Each model is trained with labeled data and a provability distribution is computed for each object. Then the recognition process turns out to be running an ML search for the given case. The model was tested on facial recognition.

Discussion
The paper reminded me LADDER where the constrains were declared between lower level shapes to recognize higher level shapes. For sure, this is a common recognition approach, but it can fail drastically if recognition of lower level shapes fails.

Reading #11 LADDER

Summary
This paper describes LADDER, a cool language developed for describing shapes for
recognition purposes. Using LADDER, one can define shapes by describing geometric constrains between primitives, lines, curves, arcs, rectangles, polygons etc. These constraints define how these primitives should interact with each other to form a meaningful shape. The constraints are based on human perception rather than precise distance measures, such as parallel, above, perpendicular etc.
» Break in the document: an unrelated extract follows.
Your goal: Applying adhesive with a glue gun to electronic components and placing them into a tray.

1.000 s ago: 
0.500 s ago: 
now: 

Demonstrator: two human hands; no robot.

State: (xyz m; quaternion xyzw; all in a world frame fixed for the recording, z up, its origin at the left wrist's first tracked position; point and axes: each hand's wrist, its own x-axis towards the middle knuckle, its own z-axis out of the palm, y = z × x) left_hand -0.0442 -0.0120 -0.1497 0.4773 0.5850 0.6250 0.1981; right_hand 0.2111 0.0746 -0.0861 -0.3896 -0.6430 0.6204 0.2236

Using LADDER, it is also possible to construct high level shapes using low level constructed shapes. So it works like nesting matryoshka dolls in that sense. It is also possible to specify options to override recognition and allow beautification.

Discussion
LADDER is a first. I think it is pretty cool in that sense. I really like that it uses relaxed constraints based on human cognition rather than scientific measure. Some challenge to it is that it becomes harder to define shapes programmaticly as complexity and details increases. However, it sill works fine most of the time.